→ **AIM OF THE TASK**
Return the data verbatim, without pictures.

→ **DATA PROVIDED**

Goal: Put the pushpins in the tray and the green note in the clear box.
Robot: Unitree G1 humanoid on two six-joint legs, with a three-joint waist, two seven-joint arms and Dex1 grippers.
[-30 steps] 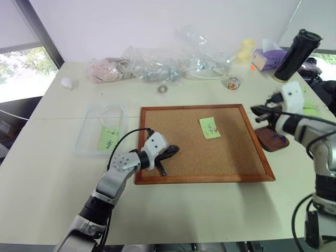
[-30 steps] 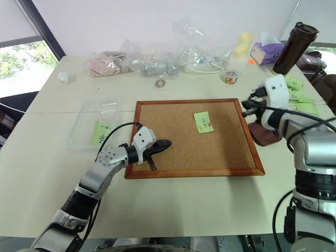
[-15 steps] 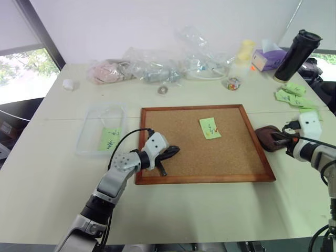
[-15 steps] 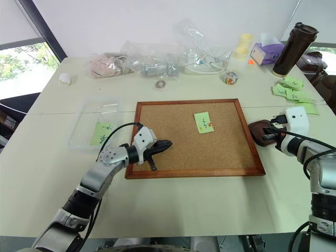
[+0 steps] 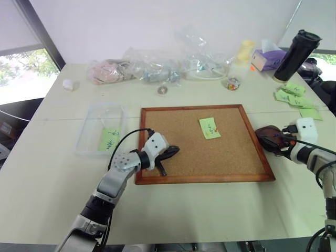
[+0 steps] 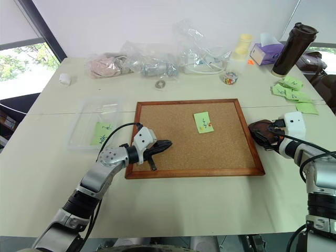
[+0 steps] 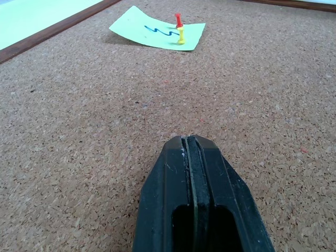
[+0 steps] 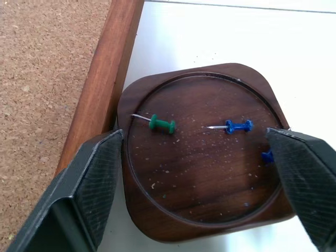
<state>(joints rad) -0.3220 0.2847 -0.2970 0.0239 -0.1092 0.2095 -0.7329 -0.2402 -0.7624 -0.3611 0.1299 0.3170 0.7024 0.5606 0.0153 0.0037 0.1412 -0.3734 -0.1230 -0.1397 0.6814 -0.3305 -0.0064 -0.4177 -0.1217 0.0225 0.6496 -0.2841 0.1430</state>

→ **EXERCISE SOLUTION**
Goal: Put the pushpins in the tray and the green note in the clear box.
Robot: Unitree G1 humanoid on two six-joint legs, with a three-joint waist, two seven-joint arms and Dex1 grippers.
[-30 steps] 
[-30 steps] 
[-15 steps] 
[-15 steps] 
[+0 steps] 
[+0 steps] 
[+0 steps] 
[+0 steps] 
<state>(joints rad) -0.3220 0.2847 -0.2970 0.0239 -0.1092 0.2095 -0.7329 -0.2402 -0.7624 -0.3611 0.1299 0.3170 0.7024 0.5606 0.0153 0.0037 0.1412 -0.3734 -0.1230 -0.1397 0.6814 -0.3305 -0.0064 -0.4177 -0.1217 0.0225 0.6496 -0.2841 0.1430</state>

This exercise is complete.